Lapse of the Approval
- [23]I now turn to the issue of the lapsing of the development approval. The Applicant contends that this Court should not be assumed to have made a meaningless order. While acknowledging that the order perhaps should have been made in an application under s 383, the Council made no objection to the proceeding at the time of the application, which was successful.
- [24]The above chronology of extension shows that the development approval is extant until 28 November 2016. Consistent with the above, I consider that the Council was at that point, as it is now, the responsible entity to which any application of change should have been made. As against that, however, the application was determined without Council taking the point. In Attorney-General v Kowalski, Blue J said:-
“It was formerly thought that a judicial order by an inferior court or tribunal exercising judicial power without jurisdiction was a nullity in the same sense as an administrative decision. However, in more recent times, it has been established that, unless a plain intention to the contrary by the relevant legislation is manifested, a judicial order of an inferior court or tribunal exercising judicial power is valid unless and until set aside even if it is contended that it acted beyond jurisdiction.”[11] (emphasis added)
- [25]Accordingly, if there be any issue as to the legitimacy of the application to His Honour Judge Jones in 2012, it is a little late now for the Council to assert that the application to His Honour should have been made to the Council, rather than this Court. Had that issue before His Honour Judge Jones been taken, the Appellant would have been taken in a position to have that issue then determined and, if necessary, seek an order under s 440 of SPA to regularise any irregularity. That was not done, nor was there any appeal from Judge Jones’s order. Absent any setting aside of that order, I think it must be regarded as a valid order.

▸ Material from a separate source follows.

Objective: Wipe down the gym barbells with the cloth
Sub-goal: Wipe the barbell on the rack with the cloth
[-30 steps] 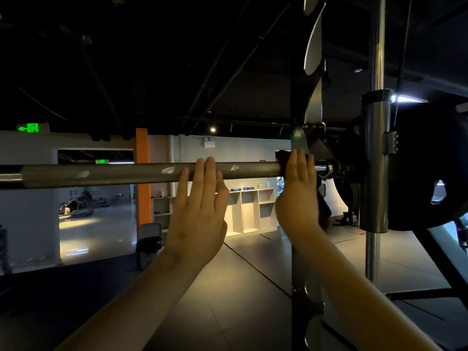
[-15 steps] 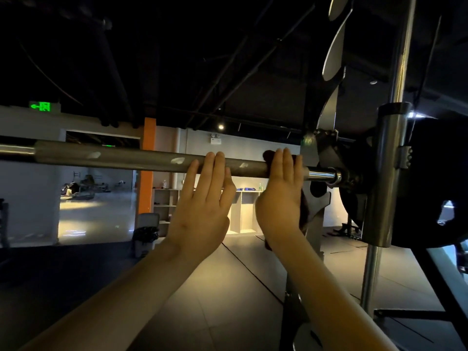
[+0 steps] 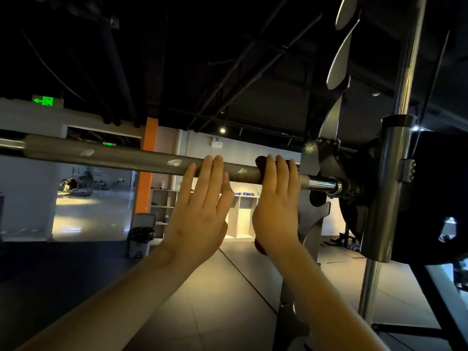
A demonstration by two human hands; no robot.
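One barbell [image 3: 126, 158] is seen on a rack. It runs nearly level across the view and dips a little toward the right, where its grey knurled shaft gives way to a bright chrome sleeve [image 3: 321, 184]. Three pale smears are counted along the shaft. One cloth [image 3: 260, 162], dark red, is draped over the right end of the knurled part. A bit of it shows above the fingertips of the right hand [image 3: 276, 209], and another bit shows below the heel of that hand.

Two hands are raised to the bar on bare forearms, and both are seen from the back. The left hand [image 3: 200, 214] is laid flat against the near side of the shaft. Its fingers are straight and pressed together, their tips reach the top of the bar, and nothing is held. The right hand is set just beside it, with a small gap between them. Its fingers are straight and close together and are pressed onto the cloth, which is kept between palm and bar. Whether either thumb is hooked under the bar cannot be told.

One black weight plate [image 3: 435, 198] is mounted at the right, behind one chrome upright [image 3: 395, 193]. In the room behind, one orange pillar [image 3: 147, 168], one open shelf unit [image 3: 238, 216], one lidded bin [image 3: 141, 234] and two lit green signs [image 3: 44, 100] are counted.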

- [26]It follows that, in my view, the original approval, as extended remains valid. However, if I be wrong, I declare, pursuant to s 440 of SPA, that any irregularity inherent in the application heard by His Honour Judge Jones be regularised to the intent that DA597 has not yet lapsed and will remain extant until 28 November 2016 unless further changed.
Orders
- [27]Therefore the orders of the Court are:
- Declare that DA597 has not lapsed and will remain extant until 28 November 2016 subject to any future change; and
- Application dismissed;
- I will hear the parties on any necessary consequential orders.
Footnotes
[1] Bundle of documents p 2.
[2] Ibid p 9.
[3] A copy of the application to change the conditions is not before the Court, but it is common ground that it was made in September 2008 (T1.6.40), and hence complied with IPA s 3.5.22(1), having been made before the expiration of the approval on 28 November 2008.
[4] Section 38 Acts Interpretation Act 1954.
[5] Bundle of documents p 58.
[6] [2015] QPELR 462; [2015] QPEC 11.
[7] [2003] QPELR 82; [2002] QPEC 42.
[8] Ibid [17].
[9] Integrated Planning Act 1997 (Qld) Schedule 10.
[10] Integrated Planning Act 1997 (Qld) s 3.1.5(3); Sustainable Planning Act 2009 (Qld) s 243.
[11] Attorney-General v Kowalski [2014] SASC 1 at [202]. In support of this proposition, Blue J cited Berowra Holdings Pty Ltd v Gordon (2006) 225 CLR 364 at [13]-[16] per Gleeson CJ, Gummow, Hayne, Heydon and Crennan JJ.